* _Your task_: Whenever "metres" appears in a line, please copy that line from the data.

------ Raw data

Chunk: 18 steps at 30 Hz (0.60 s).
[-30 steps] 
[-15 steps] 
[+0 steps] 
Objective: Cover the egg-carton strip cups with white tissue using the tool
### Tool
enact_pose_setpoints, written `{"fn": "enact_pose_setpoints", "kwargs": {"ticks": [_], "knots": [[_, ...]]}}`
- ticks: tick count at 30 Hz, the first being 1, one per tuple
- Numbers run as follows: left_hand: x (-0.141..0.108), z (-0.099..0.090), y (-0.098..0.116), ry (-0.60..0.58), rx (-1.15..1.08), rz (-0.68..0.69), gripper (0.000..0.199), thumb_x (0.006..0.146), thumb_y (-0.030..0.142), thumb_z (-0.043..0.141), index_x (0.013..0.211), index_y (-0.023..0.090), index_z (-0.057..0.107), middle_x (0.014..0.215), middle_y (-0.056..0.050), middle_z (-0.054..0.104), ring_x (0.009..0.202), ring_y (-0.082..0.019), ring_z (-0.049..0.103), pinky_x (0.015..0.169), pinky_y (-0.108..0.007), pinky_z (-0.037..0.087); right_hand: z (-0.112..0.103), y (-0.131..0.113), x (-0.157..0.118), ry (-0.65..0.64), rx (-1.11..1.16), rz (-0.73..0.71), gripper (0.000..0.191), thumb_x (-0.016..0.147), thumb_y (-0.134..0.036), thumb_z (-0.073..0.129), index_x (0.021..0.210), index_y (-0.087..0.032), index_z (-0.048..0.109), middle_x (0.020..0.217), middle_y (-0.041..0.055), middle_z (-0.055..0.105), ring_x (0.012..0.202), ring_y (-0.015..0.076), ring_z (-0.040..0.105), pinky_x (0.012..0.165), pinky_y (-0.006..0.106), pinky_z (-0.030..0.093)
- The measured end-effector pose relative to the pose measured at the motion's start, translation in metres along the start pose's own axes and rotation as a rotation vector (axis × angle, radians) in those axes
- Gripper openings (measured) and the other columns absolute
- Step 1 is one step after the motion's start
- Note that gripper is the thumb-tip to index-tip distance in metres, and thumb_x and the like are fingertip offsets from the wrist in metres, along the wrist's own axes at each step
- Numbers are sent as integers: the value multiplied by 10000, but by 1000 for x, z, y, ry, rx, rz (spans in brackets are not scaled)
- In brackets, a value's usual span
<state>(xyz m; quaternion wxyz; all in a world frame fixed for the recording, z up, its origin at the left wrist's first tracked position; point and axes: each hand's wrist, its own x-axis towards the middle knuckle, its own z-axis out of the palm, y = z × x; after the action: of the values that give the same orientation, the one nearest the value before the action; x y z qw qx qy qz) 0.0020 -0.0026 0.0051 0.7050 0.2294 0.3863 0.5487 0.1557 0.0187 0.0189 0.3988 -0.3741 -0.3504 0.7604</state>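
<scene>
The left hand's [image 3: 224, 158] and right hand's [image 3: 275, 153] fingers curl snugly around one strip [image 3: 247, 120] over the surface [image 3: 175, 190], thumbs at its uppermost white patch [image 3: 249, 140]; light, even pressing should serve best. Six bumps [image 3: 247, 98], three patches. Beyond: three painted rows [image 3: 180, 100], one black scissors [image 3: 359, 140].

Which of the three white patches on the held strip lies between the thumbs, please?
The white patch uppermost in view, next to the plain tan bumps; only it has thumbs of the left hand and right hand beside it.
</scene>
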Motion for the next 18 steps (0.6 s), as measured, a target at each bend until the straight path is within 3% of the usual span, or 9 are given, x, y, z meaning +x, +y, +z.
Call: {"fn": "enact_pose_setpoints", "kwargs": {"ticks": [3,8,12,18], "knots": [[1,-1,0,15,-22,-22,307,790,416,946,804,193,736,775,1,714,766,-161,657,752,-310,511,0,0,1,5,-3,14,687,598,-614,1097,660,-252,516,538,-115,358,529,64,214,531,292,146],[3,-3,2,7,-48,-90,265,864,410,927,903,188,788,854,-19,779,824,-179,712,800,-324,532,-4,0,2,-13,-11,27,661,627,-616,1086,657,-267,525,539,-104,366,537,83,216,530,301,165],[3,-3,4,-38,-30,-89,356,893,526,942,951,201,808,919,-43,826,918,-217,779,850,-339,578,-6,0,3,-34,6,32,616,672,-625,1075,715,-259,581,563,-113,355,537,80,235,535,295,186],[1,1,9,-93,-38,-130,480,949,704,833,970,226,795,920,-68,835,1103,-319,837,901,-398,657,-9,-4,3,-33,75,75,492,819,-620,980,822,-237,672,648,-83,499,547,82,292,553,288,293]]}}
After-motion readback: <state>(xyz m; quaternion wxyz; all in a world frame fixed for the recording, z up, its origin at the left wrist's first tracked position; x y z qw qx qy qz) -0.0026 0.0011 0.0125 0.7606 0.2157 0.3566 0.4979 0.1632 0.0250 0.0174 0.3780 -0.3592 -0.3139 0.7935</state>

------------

* _Written answer_:
- The measured end-effector pose relative to the pose measured at the motion's start, translation in metres along the start pose's own axes and rotation as a rotation vector (axis × angle, radians) in those axes
- Note that gripper is the thumb-tip to index-tip distance in metres, and thumb_x and the like are fingertip offsets from the wrist in metres, along the wrist's own axes at each step

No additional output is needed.